Desde a YC até as grandes empresas de capital de risco, a busca pela escalabilidade transformou muitos participantes do setor de tecnologia em escravos dos incentivos. O medo do fracasso exacerba ainda mais essa escravidão. Deixamos que os incentivos nos moldem por causa do medo. Medo da pobreza, medo da ignorância, ou apenas medo de ficar para trás. Medo de perder algo (Fear of Missing Out, FOMO).

Esse tipo de medo nos guia para o caminho da “normatividade”. Fomos assimilados. Buscamos a conformidade. Lixamos as arestas ásperas de nossa individualidade até sermos suavizados para nos adaptarmos a “caminho de menor resistência”. Mas o caminho de menor resistência não tem espaço para “crenças contrárias”. Na verdade, não tem espaço para “nenhuma crença”, porque teme que suas crenças o levem a um caminho que o consenso não quer seguir.

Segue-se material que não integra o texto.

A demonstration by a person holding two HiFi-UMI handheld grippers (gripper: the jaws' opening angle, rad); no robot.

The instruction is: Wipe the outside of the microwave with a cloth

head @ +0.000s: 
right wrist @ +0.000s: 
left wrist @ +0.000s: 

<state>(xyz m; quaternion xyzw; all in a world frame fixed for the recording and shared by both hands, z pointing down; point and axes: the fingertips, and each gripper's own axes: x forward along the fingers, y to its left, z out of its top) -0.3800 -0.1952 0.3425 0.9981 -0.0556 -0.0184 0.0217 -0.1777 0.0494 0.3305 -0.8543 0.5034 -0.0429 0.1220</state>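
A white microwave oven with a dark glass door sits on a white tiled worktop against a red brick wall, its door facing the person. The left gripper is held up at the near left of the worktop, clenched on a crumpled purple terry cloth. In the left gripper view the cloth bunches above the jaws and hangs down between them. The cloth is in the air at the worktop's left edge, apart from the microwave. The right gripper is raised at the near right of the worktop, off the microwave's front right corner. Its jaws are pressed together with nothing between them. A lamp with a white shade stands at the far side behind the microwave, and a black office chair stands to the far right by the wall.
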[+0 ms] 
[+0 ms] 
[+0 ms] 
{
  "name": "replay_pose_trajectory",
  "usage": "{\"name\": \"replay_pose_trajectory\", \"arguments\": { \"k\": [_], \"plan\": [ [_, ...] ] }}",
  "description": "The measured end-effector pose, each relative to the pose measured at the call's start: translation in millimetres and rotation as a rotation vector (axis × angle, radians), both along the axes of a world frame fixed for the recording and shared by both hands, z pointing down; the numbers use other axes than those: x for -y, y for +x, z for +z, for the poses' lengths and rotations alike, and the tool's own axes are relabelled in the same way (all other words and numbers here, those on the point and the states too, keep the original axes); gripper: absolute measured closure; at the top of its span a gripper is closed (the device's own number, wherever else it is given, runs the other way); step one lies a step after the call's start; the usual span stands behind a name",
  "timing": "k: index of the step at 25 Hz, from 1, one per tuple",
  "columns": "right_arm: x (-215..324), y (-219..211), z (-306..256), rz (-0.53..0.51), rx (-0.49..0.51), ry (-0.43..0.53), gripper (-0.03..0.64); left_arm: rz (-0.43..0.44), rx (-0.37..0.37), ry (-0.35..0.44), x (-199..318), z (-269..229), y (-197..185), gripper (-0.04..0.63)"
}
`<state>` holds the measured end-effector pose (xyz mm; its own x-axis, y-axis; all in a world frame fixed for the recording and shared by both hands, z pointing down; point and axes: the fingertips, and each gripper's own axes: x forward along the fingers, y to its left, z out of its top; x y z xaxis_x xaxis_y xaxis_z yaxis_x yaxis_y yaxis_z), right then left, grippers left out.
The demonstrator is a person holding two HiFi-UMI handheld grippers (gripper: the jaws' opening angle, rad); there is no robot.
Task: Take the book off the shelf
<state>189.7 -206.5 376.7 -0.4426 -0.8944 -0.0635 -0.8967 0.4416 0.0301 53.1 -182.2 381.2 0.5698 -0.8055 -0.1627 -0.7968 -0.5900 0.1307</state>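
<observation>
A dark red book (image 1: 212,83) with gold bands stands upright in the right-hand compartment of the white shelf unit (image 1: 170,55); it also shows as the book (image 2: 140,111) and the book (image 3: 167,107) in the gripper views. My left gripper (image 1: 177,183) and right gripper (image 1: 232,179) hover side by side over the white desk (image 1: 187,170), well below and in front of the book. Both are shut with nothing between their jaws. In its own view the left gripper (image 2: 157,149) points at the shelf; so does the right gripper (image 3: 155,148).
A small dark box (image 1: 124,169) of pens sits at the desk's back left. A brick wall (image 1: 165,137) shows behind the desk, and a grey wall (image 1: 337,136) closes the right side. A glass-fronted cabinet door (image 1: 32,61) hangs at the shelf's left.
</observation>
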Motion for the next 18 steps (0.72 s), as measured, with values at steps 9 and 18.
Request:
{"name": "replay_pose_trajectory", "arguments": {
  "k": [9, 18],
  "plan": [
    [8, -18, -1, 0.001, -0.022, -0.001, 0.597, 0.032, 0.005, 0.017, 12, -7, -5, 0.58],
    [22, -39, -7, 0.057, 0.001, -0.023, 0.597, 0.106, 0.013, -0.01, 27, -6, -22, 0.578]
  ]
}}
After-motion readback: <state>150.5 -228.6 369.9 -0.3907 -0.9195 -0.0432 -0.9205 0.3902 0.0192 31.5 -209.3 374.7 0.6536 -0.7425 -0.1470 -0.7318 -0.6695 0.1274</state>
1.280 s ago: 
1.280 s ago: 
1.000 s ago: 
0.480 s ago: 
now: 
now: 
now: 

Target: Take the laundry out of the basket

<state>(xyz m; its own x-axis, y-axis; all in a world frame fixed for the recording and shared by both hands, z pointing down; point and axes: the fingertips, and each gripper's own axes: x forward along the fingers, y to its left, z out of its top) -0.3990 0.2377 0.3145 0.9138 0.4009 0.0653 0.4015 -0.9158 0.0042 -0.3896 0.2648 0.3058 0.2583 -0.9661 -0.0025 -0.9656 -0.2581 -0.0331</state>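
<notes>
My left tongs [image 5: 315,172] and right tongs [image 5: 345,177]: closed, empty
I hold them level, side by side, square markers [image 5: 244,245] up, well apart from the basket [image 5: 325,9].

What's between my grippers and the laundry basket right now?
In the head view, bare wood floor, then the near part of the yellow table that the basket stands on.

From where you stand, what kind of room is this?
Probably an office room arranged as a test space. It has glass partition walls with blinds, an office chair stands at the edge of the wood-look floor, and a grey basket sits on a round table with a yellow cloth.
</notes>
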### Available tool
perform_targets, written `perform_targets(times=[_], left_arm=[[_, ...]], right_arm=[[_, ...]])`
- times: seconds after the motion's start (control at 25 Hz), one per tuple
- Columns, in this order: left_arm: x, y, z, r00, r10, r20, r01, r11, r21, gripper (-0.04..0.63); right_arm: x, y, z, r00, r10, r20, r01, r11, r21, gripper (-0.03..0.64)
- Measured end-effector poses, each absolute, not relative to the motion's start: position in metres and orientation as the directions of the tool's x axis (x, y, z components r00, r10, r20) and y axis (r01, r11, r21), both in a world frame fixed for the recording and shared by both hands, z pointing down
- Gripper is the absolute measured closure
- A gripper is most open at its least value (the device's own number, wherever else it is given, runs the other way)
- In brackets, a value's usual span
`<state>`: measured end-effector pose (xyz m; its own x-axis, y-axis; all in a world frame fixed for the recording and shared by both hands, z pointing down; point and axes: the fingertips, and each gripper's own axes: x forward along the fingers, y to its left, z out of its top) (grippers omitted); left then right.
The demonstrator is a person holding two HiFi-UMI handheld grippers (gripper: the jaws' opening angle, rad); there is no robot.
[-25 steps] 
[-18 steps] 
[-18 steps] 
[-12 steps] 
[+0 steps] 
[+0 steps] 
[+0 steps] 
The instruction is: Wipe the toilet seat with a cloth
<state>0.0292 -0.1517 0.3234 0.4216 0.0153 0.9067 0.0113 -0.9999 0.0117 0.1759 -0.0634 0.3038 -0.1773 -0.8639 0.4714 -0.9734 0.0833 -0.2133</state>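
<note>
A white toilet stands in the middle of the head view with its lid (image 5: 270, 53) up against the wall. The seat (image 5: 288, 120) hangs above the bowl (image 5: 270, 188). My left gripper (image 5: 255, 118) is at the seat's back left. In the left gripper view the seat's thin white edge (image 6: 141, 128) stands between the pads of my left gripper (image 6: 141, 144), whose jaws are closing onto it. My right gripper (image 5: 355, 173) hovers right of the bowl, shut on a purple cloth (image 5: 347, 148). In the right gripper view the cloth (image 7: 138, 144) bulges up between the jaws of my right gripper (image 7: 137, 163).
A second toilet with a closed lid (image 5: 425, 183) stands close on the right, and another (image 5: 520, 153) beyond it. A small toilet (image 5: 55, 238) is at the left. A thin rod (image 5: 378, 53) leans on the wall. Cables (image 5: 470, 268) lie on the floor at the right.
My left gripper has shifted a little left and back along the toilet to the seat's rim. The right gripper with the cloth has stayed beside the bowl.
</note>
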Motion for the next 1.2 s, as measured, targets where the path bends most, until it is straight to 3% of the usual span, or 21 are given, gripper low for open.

Mas há uma maneira melhor. Em um mundo de sistemas que buscam normatividade, ancore-se em crenças. Encontre coisas que valham a pena acreditar. Mesmo que sejam difíceis. Mesmo que não sejam populares. Encontre crenças que valham a pena sacrificar. Ou, melhor ainda, encontre crenças que valham a pena viver.

A tecnologia é uma ferramenta. O capital de risco é uma ferramenta. YC é uma ferramenta. a16z é uma ferramenta. A atenção é uma ferramenta. A raiva é uma ferramenta. A boa notícia é que as ferramentas estão por toda parte. Mas só você pode se tornar um artesão.

O martelo procura o prego. A serra procura a madeira. Mas quando você “acredita” que algo é possível, isso permite que você vá além dos materiais e veja o potencial. Veja o anjo dentro do mármore e continue esculpindo até libertá-lo.

Nunca devemos nos tornar ferramentas de nossas ferramentas. Neste mundo “normativo” em busca de consenso, cheio de incentivos, que querem fazer de você seu escravo. E se você não tiver nenhuma “crença” especial, é muito provável que eles tenham sucesso.

Mas para aqueles que conhecem bem a verdade, sempre haverá um caminho melhor.